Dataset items
-- Opening Marker --
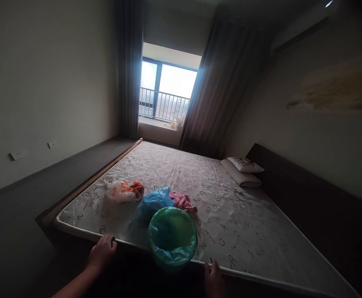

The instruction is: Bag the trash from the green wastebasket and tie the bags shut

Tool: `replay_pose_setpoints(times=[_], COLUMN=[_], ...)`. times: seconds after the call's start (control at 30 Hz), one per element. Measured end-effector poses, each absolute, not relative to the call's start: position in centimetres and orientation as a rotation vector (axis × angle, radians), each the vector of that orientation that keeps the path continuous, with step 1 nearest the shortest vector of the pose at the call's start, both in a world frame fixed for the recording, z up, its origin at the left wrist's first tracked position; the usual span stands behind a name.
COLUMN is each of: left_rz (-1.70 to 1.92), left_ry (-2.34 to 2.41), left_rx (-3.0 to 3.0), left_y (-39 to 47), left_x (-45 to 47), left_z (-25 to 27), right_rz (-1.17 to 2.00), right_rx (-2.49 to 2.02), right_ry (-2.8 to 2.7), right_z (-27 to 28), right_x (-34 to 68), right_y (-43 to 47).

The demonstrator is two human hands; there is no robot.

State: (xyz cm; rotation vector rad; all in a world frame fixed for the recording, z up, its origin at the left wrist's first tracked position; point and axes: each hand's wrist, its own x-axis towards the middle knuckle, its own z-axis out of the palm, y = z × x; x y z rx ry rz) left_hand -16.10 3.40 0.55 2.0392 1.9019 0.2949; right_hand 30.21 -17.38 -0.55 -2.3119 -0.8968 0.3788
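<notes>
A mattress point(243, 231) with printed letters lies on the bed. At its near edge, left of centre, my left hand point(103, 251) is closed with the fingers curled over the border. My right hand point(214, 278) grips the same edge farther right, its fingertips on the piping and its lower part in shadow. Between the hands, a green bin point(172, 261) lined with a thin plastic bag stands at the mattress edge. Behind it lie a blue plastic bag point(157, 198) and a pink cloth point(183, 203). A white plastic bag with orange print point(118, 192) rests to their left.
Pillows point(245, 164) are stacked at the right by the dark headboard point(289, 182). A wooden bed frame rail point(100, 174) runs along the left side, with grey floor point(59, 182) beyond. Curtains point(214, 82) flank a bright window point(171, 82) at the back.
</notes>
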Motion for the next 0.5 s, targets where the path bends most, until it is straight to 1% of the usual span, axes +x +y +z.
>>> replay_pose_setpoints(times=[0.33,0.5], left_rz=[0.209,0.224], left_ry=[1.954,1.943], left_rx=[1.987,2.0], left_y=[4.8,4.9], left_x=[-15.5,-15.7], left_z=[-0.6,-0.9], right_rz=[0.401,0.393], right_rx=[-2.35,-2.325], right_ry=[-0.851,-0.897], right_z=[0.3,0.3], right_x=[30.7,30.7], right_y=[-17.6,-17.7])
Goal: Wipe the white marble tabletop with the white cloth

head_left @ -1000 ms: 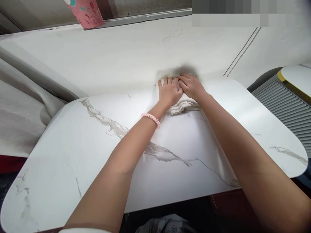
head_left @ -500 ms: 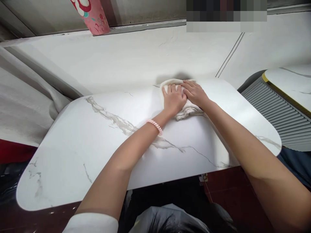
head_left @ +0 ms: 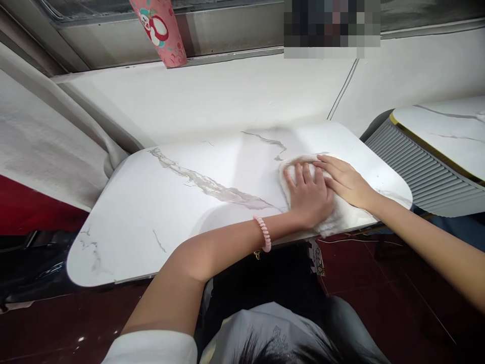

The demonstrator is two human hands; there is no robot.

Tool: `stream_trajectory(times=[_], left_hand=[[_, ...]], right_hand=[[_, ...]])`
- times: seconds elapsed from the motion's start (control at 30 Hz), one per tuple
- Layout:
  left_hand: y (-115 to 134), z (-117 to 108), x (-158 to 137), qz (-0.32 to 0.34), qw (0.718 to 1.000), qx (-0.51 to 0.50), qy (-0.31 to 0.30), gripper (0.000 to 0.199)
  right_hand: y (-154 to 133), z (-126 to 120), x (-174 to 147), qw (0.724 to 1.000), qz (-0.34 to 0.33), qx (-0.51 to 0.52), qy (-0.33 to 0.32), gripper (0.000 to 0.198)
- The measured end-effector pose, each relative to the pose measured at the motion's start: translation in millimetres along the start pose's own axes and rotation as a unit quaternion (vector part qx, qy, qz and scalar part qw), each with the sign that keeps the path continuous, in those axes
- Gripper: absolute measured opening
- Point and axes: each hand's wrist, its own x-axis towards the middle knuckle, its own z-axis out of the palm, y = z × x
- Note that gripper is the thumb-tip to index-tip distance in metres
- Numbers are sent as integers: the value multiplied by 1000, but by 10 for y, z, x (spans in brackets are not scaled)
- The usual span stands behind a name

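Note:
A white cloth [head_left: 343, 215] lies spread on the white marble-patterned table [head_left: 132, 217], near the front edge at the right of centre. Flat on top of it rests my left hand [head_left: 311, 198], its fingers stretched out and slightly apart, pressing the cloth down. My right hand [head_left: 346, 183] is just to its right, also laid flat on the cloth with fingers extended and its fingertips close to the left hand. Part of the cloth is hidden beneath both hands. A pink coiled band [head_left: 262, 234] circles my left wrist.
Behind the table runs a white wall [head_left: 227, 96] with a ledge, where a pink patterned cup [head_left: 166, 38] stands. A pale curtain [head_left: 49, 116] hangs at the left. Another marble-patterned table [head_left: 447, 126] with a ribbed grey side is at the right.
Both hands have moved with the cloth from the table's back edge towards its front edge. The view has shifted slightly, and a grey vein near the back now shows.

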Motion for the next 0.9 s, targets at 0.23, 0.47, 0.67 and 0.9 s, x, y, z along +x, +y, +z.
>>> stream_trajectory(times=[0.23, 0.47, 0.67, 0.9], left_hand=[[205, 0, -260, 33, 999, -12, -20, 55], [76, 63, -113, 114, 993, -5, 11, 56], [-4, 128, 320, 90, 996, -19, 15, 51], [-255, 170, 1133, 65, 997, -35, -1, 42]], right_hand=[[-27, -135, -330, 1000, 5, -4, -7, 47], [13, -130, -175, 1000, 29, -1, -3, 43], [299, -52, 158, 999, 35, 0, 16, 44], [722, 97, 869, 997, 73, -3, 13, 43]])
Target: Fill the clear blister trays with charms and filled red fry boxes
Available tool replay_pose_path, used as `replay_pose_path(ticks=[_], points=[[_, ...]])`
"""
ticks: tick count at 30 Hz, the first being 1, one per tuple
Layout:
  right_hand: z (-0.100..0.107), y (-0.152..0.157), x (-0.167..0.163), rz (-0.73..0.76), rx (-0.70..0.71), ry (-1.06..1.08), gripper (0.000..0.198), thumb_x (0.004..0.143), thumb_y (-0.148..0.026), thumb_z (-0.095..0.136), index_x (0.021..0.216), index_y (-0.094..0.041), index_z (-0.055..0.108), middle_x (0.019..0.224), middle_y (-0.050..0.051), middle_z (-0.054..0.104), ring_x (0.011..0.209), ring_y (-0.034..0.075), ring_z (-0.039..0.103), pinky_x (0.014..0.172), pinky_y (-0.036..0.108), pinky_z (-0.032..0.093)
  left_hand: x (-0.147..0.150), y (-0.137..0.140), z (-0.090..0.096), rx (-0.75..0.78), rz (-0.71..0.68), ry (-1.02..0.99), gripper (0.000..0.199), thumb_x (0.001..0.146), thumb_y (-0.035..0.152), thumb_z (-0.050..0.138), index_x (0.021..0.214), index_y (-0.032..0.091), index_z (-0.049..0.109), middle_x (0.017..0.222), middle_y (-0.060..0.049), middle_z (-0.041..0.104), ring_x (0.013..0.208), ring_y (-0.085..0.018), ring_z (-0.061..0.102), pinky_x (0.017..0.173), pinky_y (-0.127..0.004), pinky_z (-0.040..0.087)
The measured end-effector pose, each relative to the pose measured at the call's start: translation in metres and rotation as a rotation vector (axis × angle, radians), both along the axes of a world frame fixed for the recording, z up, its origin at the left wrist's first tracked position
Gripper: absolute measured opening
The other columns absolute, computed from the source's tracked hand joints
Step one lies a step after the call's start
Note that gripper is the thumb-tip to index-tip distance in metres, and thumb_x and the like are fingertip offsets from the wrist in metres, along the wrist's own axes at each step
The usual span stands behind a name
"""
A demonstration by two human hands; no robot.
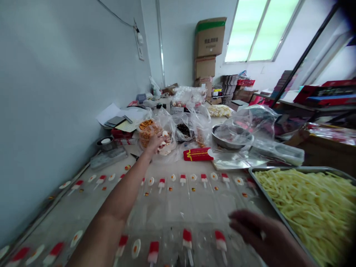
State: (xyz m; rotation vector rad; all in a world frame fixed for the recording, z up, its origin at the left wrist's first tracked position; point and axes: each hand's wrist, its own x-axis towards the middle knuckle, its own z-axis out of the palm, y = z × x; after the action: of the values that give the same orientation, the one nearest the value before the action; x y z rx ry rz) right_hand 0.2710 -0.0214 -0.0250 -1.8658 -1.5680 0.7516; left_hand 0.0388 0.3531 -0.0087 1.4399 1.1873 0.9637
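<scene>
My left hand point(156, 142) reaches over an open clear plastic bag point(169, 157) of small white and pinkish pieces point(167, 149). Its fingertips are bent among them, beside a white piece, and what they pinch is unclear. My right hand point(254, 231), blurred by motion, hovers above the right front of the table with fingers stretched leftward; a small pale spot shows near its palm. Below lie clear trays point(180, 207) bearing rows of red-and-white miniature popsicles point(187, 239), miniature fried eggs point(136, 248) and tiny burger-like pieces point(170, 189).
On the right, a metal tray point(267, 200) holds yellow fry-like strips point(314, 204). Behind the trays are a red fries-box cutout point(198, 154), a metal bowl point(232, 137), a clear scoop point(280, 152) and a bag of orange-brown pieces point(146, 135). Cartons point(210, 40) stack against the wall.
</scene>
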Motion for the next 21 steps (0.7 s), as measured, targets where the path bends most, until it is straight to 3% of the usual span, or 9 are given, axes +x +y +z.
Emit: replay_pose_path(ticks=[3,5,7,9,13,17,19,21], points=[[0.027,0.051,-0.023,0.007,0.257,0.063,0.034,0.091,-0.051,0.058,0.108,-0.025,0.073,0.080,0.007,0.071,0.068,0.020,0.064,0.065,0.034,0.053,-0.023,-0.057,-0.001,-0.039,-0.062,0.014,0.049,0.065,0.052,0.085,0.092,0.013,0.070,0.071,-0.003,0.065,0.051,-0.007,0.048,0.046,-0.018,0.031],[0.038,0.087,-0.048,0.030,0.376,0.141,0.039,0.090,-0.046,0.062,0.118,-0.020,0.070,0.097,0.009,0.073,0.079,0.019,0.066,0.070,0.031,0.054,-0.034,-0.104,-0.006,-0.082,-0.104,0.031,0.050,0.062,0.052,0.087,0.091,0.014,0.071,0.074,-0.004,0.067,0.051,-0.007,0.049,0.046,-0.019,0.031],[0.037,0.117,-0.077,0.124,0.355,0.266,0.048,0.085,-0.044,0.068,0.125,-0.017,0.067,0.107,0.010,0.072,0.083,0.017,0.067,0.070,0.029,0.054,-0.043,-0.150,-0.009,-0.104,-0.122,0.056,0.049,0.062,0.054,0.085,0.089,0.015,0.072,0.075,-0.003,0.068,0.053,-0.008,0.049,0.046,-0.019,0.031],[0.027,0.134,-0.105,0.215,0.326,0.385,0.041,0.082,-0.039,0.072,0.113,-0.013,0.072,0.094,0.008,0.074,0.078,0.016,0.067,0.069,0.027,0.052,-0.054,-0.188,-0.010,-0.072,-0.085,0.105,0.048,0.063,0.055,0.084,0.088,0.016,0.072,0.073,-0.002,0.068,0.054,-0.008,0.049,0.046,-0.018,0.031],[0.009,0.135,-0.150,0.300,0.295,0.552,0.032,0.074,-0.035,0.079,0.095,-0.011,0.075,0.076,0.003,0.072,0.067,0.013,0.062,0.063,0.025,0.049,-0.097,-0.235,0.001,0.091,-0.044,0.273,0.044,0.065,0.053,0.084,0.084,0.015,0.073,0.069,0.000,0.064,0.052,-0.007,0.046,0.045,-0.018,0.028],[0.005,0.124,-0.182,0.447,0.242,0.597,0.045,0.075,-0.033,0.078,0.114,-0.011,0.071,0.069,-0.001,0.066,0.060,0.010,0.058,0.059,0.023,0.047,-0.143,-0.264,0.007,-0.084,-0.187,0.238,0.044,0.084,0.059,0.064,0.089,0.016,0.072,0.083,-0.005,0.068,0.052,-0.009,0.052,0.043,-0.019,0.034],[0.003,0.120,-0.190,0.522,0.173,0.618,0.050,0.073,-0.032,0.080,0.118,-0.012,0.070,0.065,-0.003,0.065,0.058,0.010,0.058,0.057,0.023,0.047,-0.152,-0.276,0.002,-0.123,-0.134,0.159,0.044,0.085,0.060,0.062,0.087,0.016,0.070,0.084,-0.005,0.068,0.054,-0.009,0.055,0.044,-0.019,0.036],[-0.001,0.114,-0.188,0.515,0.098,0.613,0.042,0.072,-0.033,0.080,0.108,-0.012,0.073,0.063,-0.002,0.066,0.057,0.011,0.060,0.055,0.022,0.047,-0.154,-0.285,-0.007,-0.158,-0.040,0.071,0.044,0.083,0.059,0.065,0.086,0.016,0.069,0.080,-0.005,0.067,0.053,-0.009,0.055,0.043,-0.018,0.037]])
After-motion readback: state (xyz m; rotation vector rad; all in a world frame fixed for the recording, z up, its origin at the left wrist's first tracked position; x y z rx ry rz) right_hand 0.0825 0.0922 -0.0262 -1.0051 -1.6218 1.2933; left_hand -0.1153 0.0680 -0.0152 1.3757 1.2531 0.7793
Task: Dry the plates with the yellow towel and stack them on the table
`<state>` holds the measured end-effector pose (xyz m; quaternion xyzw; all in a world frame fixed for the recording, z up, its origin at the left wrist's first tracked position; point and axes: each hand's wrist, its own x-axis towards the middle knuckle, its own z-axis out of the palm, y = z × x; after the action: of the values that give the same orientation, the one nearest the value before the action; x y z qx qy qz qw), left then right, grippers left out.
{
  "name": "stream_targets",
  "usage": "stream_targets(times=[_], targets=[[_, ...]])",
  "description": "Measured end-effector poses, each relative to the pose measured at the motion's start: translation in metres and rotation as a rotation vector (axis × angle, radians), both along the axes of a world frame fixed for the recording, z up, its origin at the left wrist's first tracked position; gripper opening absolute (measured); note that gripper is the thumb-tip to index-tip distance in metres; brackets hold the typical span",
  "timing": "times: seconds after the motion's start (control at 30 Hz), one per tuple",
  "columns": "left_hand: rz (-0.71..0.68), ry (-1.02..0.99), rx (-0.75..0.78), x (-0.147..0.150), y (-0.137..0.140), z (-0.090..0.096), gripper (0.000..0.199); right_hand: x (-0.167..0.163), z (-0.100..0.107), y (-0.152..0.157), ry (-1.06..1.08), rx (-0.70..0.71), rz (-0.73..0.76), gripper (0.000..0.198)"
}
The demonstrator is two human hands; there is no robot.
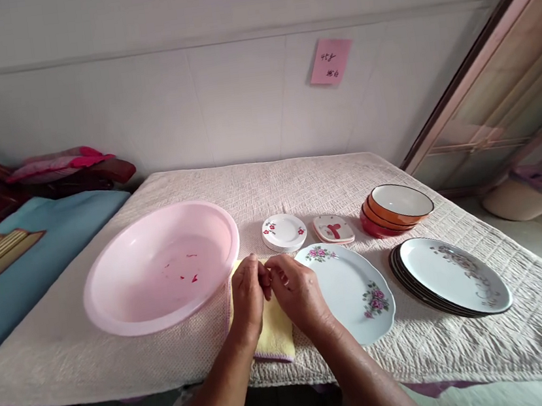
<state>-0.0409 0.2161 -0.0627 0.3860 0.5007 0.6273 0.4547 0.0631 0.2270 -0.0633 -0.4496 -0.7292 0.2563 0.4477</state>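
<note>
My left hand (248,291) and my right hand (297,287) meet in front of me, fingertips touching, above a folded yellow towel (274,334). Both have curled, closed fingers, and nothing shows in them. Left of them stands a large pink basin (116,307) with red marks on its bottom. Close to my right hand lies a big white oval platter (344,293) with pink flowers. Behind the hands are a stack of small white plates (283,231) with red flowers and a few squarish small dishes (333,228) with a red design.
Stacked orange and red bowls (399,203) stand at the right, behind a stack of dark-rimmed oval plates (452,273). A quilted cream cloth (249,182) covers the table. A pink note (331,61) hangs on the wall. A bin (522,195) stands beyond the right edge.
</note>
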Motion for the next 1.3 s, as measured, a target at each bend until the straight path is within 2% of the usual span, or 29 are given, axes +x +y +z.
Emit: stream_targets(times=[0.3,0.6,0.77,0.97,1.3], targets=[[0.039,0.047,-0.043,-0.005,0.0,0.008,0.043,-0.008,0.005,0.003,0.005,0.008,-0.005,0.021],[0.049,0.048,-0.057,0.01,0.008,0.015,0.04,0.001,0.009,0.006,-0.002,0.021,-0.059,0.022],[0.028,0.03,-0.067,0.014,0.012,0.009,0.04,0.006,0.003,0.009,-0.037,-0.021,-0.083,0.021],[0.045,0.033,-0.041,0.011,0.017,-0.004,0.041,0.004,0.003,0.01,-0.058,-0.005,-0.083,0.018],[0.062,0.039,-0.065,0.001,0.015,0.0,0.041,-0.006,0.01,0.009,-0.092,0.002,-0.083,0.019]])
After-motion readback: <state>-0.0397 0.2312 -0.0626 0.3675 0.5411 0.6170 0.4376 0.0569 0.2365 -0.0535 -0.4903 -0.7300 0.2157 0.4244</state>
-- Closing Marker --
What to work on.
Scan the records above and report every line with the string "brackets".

Solution for this task.
- Numbers are sent as integers: the value multiplied by 1000, but by 10 for y, z, x (spans in brackets are not scaled)
  "description": "Measured end-effector poses, each relative to the pose measured at the motion's start: translation in metres and rotation as a rotation vector (axis × angle, radians), both along the axes of a world frame fixed for the recording, z up, its origin at the left wrist's first tracked position; gripper opening absolute (measured); note that gripper is the thumb-tip to index-tip distance in metres; brackets hold the typical span",

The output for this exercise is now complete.